Le Centre de traitement des boues de fosses septiques à Kazabazua est une nécessité.Il a été payé avec un prêt de 4,5 millions $ sur 20 ans. Les coûts sont partagés par les 17 municipalités de la MRC Vallée-de-la-Gatineau (MRC-VG). Il a connu de nombreux problèmes opérationnels et des coûts supplémentaires. Où la partie solide est-elle distribuée ? Pendant de nombreuses années, elle était restée empilée sur la propriété de l’installation. Les possibilités de réaliser d’importantes économies de coûts ont été perdues. Une fréquence de pompage grandement réduite libérerait beaucoup de capacité de traitement qui pourrait être partagée avec d’autres MRC à proximité qui participeraient ainsi aux coûs d’opération, qu’elle soient conformes ou non avec la Loi Q-2, r8.

Les affaires légales

Il y a plusieurs années, des habitants de Chelsea ont poursuivi leur municipalité en justice pour les avoir inutilement obligés à remplacer leurs anciennes fosses septiques selon des normes modernes. Ils ont gagné leur cas. Le juge a décidé que la municipalité ne pouvait procéder si elle ne pouvait prouver que le sytème ne pouvait pas être pompé et qu’il causait de la pollution. Ça n’a pas pu être prouvé.
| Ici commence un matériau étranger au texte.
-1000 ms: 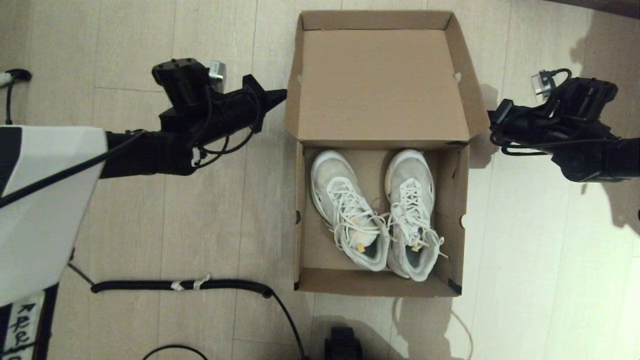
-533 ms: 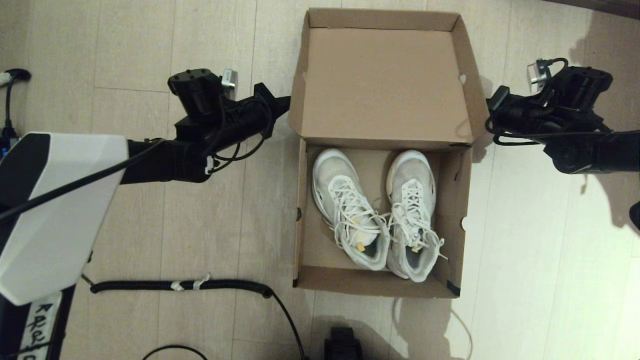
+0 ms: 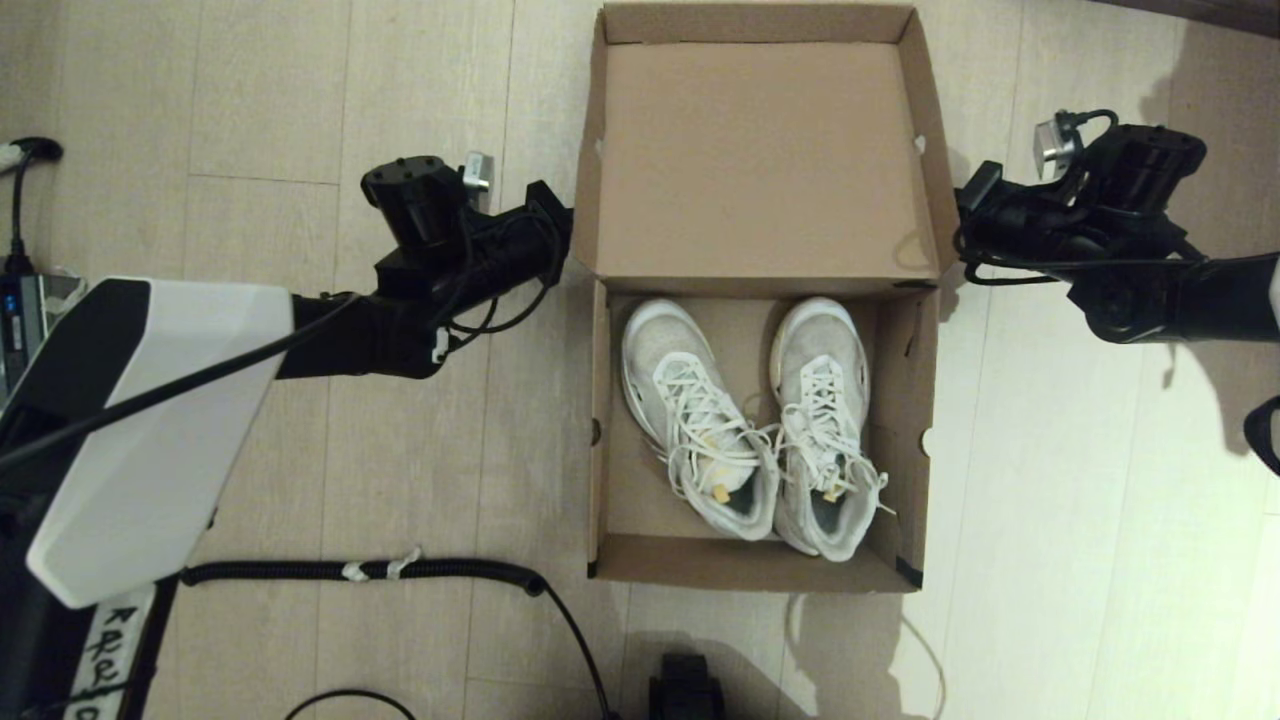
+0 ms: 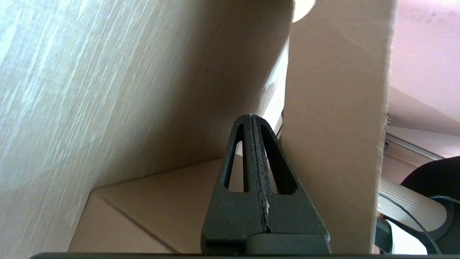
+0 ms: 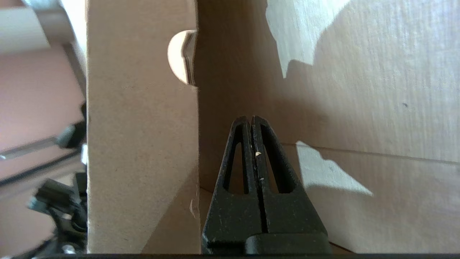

Il va également de soi qu’une municipalité ne pourrait pas avoir gain de cause devant un tribunal si elle était poursuivie parce qu’on avait forcé un résident à payer pour le pompage d’une fosse septique alors qu’il pouvait être prouvé qu’il n’était pas nécessaire de le faire. Les règlements municipaux forcent les résident à enlever la terrre au-dessus de leurs fosses septiques pour permettre l’accès. Est-ce légal ?

Il y a certainement des gens à Low, comme moi, qui améneraient la municipalité au tribunal s’ils étaient traités injustement. Peut-être que cela pourrait être accompli à moindre coût dans la Cour des Petites créances. Je suis supris que les habitants des autres villages de la MRC-VG n’aient pas eu le courage de le faire.

La Charte des droits de l’homme du Québec stipule que : Le domicile d’une personne est inviolable. On ne peut pas entrer sur la propriété d’un autre pour en prendre quelque chose sans son consentement explicite ou implicite.

Une municipalité ne respecte pas ce droit lorsqu’elle fait intrusion sur la propriété d’un résident, en extrait les boues septiques et oblige le résident à payer pour le travail…surtout quand le réservoir n’a pas besoin d’être vidé. Une municpalité doit être prête à payer les dépenses liées aux dommages causés à un résident par un employé de la municipalité ou un entrepreneur général engagé par la municipalité. Par exemple, une fosse septique peut s’effondrer lorsque tout son contenu est enlevé. En outre, un camion lourd peut briser une allée pavée, etc.

Les pénalités

La Loi Q-2,r.8 indique clairement que les municipalités sont responsables de la mise en œuvre de la Loi. Les municipalités peuvent déléguer cette responsabilité à la MRC si elles le souhaitent. La Loi donne également la responsabilité aux municipalités de pénaliser les résidents pour non-conformité.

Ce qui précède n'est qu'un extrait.